原作通り、ホームズが敵の御屋敷の情報を得るためだけに、仕えるメイドと結婚の約束をし、それをワトソンに伝えます。

「いくらなんでもやりすぎだよ。女性がかわいそうだ」とワトソンは言いますが、情報のために仕方なかったとホームズはあくまでドライです。

そしてドラマではジェレミー・ホームズはメイドとのキスシーンまで披露しました。まさに禁断。

 

 

 

このシーンは興味深かった。

シャーロックの性衝動については秘密とされていたが、

我々はこれを破りたいと考えた。

 

 

 

のちのジェレミー本人の言葉は、明らかに世界各地からの反響がすごかったのだと知らされます。

NHK版ではカットされたシーンで、メイドとイチャイチャするだけで終わってます)

 

何度か不法侵入と窃盗に加担したり、犯人を見逃したりを一緒にしていたワトソンですが、今回ばかりは怒ります。ベーカー街で大喧嘩です。

…結果として手伝ってしまう助手は、最終的には音のしない靴を持ってきたり覆面用のマスクはあらかじめ用意したりといつのまにやらすっかり手慣れて(?)います。

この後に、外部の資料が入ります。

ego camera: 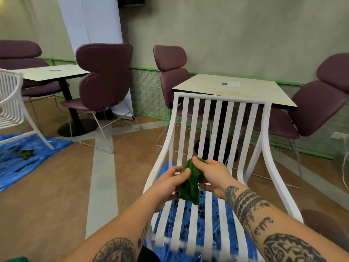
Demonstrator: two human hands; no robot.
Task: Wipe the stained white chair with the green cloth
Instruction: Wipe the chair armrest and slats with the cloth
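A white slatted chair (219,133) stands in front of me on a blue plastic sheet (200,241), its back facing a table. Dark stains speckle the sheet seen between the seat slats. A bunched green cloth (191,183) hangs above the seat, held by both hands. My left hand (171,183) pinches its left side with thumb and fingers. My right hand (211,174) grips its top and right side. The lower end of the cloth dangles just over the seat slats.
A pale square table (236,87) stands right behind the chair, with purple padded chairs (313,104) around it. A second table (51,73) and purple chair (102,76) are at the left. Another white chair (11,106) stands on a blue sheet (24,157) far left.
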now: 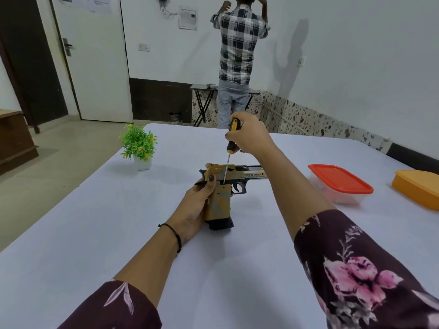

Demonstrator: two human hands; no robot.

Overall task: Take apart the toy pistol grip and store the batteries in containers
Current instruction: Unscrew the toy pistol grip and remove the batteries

 ちなみに、原作ではホームズがワトソンの同行に反対し、自分だけで行うと主張するのですが、「だったら君も行かせないよ」とワトソンが食ってかかる喧嘩となっています。

 

そして恐喝の材料に使われる手紙を盗み出すため、

怪盗ホームズ一味はミルバートンの書斎に窓ガラスを丸く切り取って侵入、道具を駆使して金庫を破り、依頼者の心痛の原因となる手紙を探します。けなげにドアの前に立ち、見張り役をするワトソン博士の汗が視聴者にも緊張感を伝えてきます。

 

その時、書斎の主が戻ってきてしまいます。間一髪でカーテンの陰に隠れた二人は、ミルバートンがベールで顔を隠した女性と面会する場面に遭遇します。

良家に仕えるメイドがまた主人の脅しのネタを持ってやってきたと思っていた恐喝王は相手を快く迎え入れますが、その女性はメイドではなく、かつて自身の手で人生を破滅させた女性でした。

女性は銃弾を何発も恐喝王の心臓に打ち込み、なんならヒールで彼の顔を踏みつけて部屋から去っていきます。

 

すべての事の発端の犯人は恐喝王であるミルバートン。

そして部屋に来た女性は過去の復讐と、これからも繰り返されるであろう悲劇を食い止めるために、ミルバートンの殺害犯となりました。

 

「犯人は二人」

 

そのシーンを目撃したホームズ一味は、銃声で起こされた屋敷の執事たちが部屋に入ってくる前に、恐喝のネタをすべて暖炉にくべて灰にし、逃走します。

途中、お屋敷の庭で追跡してきた使用人に捕まりそうになりますが、何とか逃げ切りました。

 

原作ではここで、ベーカー街にレストレード警部が登場。

「ホームズさん向けの事件が起こりましたよ。屋敷の者があと少しのところまで追い詰めたのですが…『犯人は二人』です」

犯人の特徴がよくありすぎて「まるでワトソン君とそっくりだよ」とホームズがいい笑い話にしてますが、そのシーンはドラマにはありませんでした。

 

ミルバートンはとにかく悪人ですが、アウトレイジばりにだれもが悪人くらいの話。

ドラマでは最後に手記を書きとめようとするワトソンをホームズが「誇れるものではない」とそれを制します。

こんなに犯罪重ねといて、その一言でやっぱり「英国紳士」を思わすエンディング。

本当の犯人は、ジェレミー本人と、確信犯で悪いホームズも演じられるジェレミー・ホームズなんじゃないかと、そんなことを考察します。